Vanda, qui assistait à cet entretien, dit à son tour :
– J’y vais aussi.
– Ah ! tu crois, toi ? fit Rocambole.
– Oui, maître.
Ils partirent. Milon avait l’air d’un gros intendant de grande maison, avec sa redingote de drap marron, boutonnée jusqu’en haut. Rocambole était redevenu le major Avatar. Vanda, pour être plus libre, avait adopté le costume masculin. Sa blonde chevelure disparaissait dans les profondeurs d’une casquette ronde. Une redingote ajustée emprisonnait sa taille élégante. On eût dit un adolescent. Tous trois étaient armés. Ils descendaient au Gros-Caillou comme dix heures du soir venaient de sonner. Il avait plu toute la journée ; il tombait même encore un brouillard humide qui pénétrait jusqu’à la moelle des os. Les jours de pluie, le quartier du Gros-Caillou et du Petit-Grenelle est désert. Cela tient à une chose fort simple. Les chantiers ont été désertés dans la journée. Le soir, les cabarets font relâche.
– On ne m’ôtera jamais de l’idée, dit Rocambole, en entrant dans cette même rue où la troïka avait versé, que le cocher russe est dans les environs.
– Pourquoi donc ça ? demanda Milon.
– Et que ce cocher russe n’est autre que le moujik à qui la comtesse Artoff a fait appliquer le knout par ses gens.
– Ceci est assez vraisemblable, murmura Vanda. Mais pourquoi serait-il par ici ?
– Je ne sais pas… C’est un pressentiment.

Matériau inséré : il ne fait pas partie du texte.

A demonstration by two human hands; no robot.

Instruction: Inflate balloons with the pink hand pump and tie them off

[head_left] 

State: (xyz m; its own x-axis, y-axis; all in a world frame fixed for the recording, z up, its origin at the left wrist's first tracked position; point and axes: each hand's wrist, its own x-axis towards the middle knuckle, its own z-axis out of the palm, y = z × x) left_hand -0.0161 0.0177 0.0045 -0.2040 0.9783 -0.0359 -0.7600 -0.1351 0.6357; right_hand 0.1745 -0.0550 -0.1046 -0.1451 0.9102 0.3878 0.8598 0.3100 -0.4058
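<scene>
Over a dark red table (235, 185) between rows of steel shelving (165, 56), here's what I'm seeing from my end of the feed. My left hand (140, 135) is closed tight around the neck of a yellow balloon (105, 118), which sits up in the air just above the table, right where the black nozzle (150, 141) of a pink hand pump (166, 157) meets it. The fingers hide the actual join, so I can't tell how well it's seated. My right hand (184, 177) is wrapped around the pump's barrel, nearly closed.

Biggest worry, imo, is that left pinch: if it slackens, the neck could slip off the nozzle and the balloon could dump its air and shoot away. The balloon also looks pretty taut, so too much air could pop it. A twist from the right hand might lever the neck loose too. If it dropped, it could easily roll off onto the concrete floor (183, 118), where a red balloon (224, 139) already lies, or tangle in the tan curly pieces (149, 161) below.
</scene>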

Et Rocambole continua à marcher en avant. Comme il tournait l’angle de la rue, un homme se heurta à lui et laissa échapper un juron dans une langue inconnue. Rocambole tressaillit. Mais l’homme était déjà loin. La nuit était noire. Néanmoins Rocambole suivit des yeux cette silhouette qui se perdait dans le brouillard. Puis il se mit à courir. La silhouette arriva tout à coup dans un cercle de lumière. Elle venait de passer sous un bec de gaz. Rocambole allongea le pas. Milon et Vanda le suivirent. Cent pas plus loin, on apercevait une boutique faiblement éclairée. Comme la lumière était trouble, il était facile de voir qu’elle passait à travers les vitres sales et les rideaux rouges d’un marchand de vin. La silhouette, qui avait pris des formes accusées sous le bec de gaz, était redevenue indécise au-delà, s’affirma nettement de nouveau en cet endroit. Puis elle disparut. L’homme était entré dans le cabaret. Rocambole se tourna vers ses deux compagnons.
– Silence ! dit-il.
– Mais où allons-nous ? demanda Milon qui ne comprenait jamais.
– Tu le verras.
Et Rocambole avançait toujours.
Quand il fut à dix pas du cabaret, il s’arrêta :
– Je crois que c’est lui, dit-il à Vanda.
– Qui, lui ?
– Le moujik.
Vanda caressa, sous sa redingote, le manche de ce poignard qui, en Russie, avait fait connaissance avec les épaules et la poitrine de M. de Morlux.
– Si c’est lui, je l’étrangle ! murmura Milon.
– Imbécile ! dit Rocambole.
Et le maître haussa les épaules. Puis il alla jusqu’au cabaret et colla son visage à la devanture. C’était bien là qu’était entré l’homme qui avait heurté Rocambole et proféré un juron dans une langue qui n’était pas la langue française. Cet homme s’était assis à une table. Le marchand de vin lui avait apporté de l’eau-de-vie. Rocambole le vit boire coup sur coup, et le reconnut aussitôt. C’était Pierre le moujik. Pierre vida le carafon d’eau-de-vie, fuma un cigare, jeta vingt sous sur la table et sortit, flageolant sur ses jambes comme un homme ivre. Mais à peine avait-il fait trois pas hors du cabaret qu’une main vigoureuse le prit à la gorge. En même temps un stylet s’appuya sur sa poitrine et Rocambole lui dit :
– Enfin, je te tiens donc, misérable !
– Grâce ! murmura le moujik, je vous dirai où est l’enfant.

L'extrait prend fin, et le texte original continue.